For the listing below, work out the number of lines that hold "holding" and return that number alone.

SUPPLIED RECORDS
════════
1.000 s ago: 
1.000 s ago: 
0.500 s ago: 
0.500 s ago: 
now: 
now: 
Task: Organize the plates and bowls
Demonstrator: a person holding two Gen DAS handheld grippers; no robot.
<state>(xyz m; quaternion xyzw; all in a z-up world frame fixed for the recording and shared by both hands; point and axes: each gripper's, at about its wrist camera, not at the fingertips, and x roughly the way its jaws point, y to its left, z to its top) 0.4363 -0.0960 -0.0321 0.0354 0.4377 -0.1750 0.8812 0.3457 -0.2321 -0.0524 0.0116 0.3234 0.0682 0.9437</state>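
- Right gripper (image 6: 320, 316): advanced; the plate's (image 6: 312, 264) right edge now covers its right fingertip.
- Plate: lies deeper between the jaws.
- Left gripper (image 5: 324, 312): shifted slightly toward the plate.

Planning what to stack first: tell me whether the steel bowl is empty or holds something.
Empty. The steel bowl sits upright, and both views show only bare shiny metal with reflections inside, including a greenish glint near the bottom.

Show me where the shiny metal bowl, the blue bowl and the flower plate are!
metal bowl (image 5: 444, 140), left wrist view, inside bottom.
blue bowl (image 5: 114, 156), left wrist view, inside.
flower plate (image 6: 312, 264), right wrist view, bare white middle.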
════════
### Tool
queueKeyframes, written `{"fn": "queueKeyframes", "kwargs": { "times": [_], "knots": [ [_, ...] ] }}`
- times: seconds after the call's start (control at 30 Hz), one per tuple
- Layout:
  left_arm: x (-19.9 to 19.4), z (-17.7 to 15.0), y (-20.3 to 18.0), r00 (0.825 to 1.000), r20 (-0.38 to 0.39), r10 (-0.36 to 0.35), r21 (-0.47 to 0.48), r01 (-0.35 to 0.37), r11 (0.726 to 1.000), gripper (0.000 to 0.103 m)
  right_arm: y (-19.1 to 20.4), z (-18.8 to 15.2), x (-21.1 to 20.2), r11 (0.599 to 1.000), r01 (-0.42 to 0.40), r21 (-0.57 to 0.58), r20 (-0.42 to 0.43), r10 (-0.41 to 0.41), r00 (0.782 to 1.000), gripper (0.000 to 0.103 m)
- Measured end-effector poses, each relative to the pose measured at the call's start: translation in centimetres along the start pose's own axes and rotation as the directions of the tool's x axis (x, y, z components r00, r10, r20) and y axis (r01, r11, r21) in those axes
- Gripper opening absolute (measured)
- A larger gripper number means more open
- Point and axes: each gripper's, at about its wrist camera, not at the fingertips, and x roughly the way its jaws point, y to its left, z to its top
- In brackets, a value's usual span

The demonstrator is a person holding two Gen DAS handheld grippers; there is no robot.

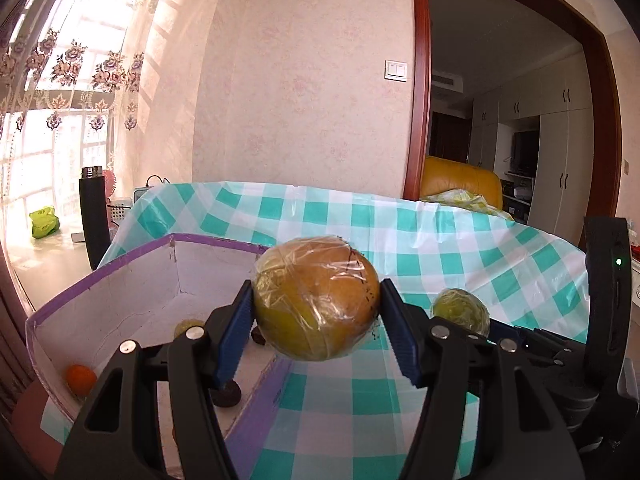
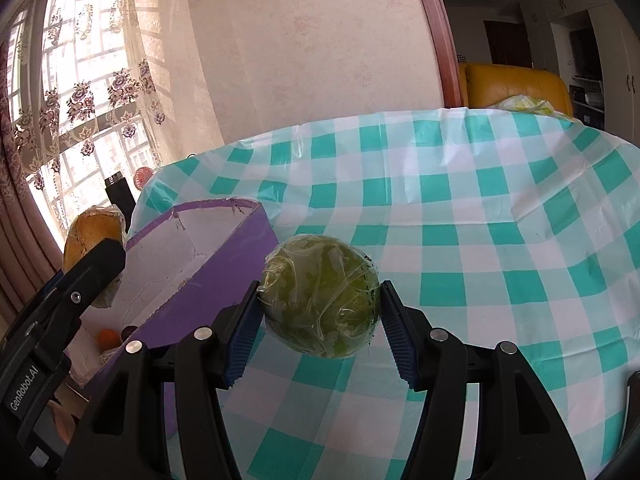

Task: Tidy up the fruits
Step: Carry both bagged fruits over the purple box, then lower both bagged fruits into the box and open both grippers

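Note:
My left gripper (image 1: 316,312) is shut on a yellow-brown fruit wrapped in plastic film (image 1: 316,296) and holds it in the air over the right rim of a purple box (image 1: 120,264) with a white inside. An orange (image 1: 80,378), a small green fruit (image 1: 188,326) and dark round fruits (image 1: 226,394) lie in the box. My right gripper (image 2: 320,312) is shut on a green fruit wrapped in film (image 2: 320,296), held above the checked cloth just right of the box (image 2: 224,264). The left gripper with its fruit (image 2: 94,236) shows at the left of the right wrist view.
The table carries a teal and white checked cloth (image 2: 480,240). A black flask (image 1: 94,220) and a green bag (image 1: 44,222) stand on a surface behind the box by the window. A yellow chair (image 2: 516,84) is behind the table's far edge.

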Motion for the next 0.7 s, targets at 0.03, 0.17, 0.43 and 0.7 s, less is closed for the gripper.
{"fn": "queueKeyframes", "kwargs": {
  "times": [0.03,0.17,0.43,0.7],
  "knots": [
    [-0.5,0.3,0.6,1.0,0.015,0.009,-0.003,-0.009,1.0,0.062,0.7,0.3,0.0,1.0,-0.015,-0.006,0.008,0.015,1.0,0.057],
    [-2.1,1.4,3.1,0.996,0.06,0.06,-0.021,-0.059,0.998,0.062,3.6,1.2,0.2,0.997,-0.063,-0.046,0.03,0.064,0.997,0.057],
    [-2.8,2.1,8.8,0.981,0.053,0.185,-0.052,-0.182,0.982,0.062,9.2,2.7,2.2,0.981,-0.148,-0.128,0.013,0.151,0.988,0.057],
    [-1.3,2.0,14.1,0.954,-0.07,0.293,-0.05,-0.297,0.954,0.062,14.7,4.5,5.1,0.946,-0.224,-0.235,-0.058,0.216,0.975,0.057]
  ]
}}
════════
EXERCISE SOLUTION
2